Copy out each line containing "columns" from the entries below.

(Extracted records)
******
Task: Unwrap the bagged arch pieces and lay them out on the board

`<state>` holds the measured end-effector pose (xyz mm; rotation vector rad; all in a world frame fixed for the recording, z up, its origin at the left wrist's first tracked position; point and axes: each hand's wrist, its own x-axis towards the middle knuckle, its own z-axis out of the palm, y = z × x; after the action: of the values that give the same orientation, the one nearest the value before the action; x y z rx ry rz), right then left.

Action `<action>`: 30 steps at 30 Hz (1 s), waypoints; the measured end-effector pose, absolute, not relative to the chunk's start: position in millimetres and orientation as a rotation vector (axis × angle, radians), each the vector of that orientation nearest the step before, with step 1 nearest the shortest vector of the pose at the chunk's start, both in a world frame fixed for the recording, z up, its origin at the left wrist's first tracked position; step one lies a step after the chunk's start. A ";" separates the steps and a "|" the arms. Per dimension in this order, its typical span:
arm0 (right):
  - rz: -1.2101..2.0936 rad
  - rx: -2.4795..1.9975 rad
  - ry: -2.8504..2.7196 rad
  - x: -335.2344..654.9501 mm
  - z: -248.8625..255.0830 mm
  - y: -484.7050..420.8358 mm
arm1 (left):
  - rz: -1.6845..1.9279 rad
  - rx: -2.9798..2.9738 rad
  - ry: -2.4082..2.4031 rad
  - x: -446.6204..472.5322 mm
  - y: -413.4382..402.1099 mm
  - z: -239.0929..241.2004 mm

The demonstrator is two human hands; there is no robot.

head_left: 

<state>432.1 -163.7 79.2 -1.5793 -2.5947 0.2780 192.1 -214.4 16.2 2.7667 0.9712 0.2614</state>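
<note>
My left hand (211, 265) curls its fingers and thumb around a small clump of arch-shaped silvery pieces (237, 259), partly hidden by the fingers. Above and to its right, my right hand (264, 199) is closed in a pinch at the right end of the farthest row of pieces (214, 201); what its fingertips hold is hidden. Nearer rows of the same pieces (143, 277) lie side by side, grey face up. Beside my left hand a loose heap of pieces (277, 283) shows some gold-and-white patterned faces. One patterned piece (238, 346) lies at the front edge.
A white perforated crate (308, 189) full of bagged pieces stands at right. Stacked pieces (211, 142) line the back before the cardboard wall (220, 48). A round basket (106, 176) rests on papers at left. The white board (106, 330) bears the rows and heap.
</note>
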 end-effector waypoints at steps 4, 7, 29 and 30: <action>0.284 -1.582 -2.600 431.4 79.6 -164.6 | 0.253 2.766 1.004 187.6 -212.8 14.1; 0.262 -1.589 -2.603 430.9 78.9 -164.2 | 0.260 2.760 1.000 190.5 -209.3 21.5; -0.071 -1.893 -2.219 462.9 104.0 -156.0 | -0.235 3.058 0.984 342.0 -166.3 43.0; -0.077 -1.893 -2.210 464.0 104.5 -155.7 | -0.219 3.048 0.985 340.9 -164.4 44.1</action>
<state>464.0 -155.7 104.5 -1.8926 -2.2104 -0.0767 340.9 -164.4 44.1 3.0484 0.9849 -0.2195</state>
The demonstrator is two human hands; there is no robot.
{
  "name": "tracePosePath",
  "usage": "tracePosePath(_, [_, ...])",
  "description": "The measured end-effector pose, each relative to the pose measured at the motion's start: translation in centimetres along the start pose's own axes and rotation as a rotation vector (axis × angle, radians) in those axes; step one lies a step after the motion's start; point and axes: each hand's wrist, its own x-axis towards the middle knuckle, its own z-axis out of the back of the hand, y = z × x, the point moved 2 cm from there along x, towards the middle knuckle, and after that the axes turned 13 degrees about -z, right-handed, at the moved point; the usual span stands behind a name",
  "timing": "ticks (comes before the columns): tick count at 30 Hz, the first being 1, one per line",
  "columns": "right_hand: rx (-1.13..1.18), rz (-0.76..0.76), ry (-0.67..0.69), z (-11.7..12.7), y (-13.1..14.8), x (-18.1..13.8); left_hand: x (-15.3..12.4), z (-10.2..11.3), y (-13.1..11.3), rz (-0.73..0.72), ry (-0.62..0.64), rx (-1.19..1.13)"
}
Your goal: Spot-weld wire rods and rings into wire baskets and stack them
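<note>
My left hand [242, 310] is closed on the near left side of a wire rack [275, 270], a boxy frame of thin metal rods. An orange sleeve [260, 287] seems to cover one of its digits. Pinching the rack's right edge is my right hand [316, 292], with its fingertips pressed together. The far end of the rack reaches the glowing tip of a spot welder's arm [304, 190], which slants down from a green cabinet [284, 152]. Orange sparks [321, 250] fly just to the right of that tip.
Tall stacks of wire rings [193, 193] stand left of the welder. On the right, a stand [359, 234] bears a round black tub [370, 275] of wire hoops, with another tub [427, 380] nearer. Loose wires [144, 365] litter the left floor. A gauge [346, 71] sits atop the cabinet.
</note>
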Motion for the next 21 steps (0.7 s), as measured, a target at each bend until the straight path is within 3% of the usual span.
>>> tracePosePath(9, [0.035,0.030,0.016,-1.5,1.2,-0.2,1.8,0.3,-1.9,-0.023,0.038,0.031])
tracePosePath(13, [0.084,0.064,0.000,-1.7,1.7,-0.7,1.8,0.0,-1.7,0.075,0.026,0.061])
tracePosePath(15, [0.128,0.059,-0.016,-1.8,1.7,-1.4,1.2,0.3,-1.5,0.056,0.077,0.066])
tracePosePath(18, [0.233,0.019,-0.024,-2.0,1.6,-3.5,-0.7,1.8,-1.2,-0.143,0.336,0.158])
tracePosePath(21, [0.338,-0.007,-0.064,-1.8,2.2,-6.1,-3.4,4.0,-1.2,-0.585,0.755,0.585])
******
## OUTPUT OF THE TASK
  "timing": "ticks (comes before the columns): tick count at 30 Hz, the first being 1, one per line",
  "columns": "right_hand: rx (-1.13..1.18), rz (-0.76..0.76), ry (-0.67..0.69), z (-11.7..12.7), y (-13.1..14.8), x (-18.1..13.8); left_hand: x (-15.3..12.4), z (-10.2..11.3), y (-13.1..11.3), rz (-0.73..0.72), ry (-0.62..0.64), rx (-1.19..1.13)"

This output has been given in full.